Many of you will be aware of the recent passing away of MIT graduate student Michael Cohen. At TCS+ we had asked Michael to give a talk; although he responded positively, he had also told us he’d want to wait for a really cool result to tell us all about.
The next TCS+ talk is dedicated to Michael’s memory. The talk will be given by Jon Kelner, from MIT, on work in which Michael played an important part (title and abstract below).
The talk will take place this coming Wednesday, November 29th at 1:00 PM Eastern Time (10:00 AM Pacific Time, 19:00 Central European Time, 18:00 UTC). Jon Kelner will speak about “Almost-Linear-Time Algorithms for Markov Chains and New Spectral Primitives for Directed Graphs“.
Please make sure you reserve a spot for your group to join us live by signing up on the online form. As usual, for more information about the TCS+ online seminar series and the upcoming talks, or to suggest a possible topic or speaker, please see the website.
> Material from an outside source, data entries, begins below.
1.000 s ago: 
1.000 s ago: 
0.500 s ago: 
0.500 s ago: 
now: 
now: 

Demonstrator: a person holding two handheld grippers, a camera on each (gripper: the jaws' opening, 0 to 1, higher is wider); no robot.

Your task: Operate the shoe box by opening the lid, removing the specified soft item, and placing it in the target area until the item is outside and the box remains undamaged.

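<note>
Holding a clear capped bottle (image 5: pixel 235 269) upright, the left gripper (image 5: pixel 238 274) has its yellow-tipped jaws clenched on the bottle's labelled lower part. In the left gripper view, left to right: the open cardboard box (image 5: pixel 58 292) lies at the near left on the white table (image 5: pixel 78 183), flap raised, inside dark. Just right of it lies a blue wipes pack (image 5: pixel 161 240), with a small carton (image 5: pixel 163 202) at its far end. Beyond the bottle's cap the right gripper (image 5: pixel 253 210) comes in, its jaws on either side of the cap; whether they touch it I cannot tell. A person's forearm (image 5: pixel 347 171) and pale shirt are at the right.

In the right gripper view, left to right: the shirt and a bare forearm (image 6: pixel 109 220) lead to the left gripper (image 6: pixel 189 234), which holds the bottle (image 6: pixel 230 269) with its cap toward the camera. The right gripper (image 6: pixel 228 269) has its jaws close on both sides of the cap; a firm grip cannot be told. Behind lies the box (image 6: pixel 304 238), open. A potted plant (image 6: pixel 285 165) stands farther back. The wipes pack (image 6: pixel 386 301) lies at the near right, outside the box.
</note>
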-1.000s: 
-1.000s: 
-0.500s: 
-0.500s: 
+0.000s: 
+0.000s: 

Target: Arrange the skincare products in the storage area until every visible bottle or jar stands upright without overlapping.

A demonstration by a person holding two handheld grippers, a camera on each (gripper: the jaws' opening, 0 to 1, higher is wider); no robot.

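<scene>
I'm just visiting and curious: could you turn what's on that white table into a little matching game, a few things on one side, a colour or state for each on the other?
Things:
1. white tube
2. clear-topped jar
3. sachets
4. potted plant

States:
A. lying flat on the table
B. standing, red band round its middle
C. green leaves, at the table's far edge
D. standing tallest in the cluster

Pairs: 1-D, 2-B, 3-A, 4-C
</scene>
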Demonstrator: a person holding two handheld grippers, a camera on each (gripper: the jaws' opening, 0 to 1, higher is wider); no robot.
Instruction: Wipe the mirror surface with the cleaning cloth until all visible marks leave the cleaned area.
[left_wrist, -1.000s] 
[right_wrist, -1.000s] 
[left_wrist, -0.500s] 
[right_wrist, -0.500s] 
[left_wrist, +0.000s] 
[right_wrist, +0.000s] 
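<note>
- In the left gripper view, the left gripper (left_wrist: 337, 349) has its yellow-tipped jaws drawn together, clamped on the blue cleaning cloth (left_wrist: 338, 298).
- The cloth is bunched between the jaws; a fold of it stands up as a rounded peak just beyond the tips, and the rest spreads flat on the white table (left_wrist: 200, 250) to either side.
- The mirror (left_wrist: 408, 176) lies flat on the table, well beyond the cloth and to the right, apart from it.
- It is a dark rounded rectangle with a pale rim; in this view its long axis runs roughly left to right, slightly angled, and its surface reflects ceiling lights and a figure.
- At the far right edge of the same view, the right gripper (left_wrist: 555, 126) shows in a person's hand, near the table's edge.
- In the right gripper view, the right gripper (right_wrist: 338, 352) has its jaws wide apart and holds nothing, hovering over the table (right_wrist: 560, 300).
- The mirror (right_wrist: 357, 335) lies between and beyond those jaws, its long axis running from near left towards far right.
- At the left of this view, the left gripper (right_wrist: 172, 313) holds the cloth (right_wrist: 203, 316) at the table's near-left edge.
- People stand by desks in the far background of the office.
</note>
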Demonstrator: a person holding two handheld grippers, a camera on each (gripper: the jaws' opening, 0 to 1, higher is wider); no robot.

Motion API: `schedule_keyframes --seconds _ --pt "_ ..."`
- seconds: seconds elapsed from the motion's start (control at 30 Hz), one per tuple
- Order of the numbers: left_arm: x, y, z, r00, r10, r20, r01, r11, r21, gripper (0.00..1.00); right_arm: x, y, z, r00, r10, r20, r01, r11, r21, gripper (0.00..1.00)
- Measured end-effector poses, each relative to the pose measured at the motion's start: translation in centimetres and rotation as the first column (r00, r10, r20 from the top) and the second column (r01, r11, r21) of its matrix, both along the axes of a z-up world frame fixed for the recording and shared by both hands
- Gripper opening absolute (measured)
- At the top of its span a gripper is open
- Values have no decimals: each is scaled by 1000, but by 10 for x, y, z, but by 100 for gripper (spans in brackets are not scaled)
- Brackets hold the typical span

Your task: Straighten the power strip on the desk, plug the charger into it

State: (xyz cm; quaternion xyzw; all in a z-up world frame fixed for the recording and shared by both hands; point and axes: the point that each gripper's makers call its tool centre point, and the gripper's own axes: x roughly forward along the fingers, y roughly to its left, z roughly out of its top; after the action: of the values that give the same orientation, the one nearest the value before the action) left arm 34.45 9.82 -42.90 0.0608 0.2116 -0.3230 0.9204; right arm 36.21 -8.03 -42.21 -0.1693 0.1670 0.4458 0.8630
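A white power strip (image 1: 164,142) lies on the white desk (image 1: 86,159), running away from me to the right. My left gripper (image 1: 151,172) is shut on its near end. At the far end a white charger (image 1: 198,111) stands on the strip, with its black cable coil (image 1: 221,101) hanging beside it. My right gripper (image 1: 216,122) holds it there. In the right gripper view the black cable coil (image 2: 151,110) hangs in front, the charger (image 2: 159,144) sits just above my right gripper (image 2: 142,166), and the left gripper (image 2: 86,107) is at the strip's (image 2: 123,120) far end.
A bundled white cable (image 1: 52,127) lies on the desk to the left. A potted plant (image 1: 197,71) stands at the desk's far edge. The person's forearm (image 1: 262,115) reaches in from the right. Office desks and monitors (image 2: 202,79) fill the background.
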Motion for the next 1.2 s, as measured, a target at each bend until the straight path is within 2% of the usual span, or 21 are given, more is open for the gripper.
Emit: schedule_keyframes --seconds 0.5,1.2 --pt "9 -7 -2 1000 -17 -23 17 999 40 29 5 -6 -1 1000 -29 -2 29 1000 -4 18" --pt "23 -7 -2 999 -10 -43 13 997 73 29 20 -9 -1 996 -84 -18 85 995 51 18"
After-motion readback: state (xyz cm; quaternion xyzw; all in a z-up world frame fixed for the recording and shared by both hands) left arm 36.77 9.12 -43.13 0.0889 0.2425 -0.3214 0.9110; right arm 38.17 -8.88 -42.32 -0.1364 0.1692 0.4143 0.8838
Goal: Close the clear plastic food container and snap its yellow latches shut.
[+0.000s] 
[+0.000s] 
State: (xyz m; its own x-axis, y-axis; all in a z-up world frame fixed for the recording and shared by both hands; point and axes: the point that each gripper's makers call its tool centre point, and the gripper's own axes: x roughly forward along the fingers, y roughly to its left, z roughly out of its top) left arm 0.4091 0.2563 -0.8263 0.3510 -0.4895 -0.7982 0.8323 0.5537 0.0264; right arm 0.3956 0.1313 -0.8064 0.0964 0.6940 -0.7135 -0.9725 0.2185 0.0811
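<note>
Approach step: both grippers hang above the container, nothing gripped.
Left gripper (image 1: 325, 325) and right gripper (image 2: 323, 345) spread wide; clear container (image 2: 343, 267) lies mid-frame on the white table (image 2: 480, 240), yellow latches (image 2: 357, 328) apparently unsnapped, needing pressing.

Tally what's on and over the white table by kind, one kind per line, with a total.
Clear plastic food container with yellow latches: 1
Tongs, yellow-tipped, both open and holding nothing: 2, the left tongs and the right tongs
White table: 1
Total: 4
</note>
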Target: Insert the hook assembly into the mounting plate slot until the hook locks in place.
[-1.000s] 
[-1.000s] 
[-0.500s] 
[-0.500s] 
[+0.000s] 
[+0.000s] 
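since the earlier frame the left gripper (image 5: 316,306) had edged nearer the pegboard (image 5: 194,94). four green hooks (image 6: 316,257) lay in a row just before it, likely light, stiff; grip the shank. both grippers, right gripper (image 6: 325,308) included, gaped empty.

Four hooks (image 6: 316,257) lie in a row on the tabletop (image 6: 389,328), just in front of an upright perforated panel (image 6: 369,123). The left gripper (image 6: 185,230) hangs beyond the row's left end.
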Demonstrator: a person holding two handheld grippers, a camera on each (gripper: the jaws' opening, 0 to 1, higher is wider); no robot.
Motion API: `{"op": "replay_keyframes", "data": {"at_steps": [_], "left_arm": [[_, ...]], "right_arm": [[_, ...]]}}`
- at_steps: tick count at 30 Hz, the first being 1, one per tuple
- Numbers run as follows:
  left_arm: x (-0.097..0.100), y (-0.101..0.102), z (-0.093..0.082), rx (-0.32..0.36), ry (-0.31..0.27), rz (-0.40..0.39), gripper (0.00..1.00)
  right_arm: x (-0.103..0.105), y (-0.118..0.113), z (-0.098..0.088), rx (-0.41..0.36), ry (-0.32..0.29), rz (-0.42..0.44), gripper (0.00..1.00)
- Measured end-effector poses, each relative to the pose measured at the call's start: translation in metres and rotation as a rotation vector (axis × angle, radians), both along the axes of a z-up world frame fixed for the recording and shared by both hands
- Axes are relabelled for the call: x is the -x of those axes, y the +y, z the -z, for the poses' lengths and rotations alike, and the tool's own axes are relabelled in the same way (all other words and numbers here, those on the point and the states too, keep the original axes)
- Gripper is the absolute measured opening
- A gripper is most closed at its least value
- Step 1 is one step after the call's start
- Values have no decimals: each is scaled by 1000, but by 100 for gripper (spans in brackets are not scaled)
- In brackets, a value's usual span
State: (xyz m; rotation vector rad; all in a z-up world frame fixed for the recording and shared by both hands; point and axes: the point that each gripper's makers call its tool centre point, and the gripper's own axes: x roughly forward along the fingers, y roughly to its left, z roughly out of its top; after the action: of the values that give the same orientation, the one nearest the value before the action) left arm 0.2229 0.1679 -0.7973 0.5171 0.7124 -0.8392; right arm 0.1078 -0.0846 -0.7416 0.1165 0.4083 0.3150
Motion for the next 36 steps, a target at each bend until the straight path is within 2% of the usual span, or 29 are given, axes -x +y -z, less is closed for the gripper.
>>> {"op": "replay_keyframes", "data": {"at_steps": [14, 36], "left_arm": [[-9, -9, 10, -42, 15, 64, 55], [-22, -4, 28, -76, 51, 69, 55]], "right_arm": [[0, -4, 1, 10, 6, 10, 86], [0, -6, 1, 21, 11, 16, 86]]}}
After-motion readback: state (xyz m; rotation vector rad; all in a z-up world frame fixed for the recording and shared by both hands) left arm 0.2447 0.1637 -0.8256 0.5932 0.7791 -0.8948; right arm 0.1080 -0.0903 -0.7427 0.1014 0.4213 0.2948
Abstract: In the analysis of Markov chains, there has been a longstanding algorithmic gap between the general case, corresponding to random walks on directed graphs, and the special case of reversible chains, for which the corresponding graph can be taken to be undirected. This begins with the most basic computational task, computing the stationary distribution, and persists for many of the fundamental problems associated with random walks, such as computing hitting and commute times, escape probabilities, and personalized PageRank vectors. In the undirected case, there are algorithms for all of these problems that run in linear or nearly-linear time, whereas it was unknown in the directed case whether one could solve any of them more efficiently than an arbitrary linear system.
More broadly, this gap has its origins in a substantial discrepancy between the state of algorithmic spectral graph theory in the undirected and directed settings. While the undirected case has a richly developed theory and a powerful collection of algorithmic tools, similar results have remained elusive for directed graphs.
In this talk, I will begin to address this by giving an algorithmic framework that solves all of the problems listed above in almost-linear time. To do so, I will develop the first directed versions of several foundational primitives from undirected algorithmic spectral graph theory that had not been known to exist for directed graphs, notably including the first directed version of graph sparsification and an almost-linear-time solver for directed Laplacian systems. If time permits, I will also briefly discuss more recent work that improves the running time to be nearly linear, thereby eliminating the gap between the undirected and directed versions of these problems (up to polylogarithmic factors).
This talk is based on work with Michael Cohen, Rasmus Kyng, John Peebles, Richard Peng, Anup Rao, Aaron Sidford, and Adrian Vladu.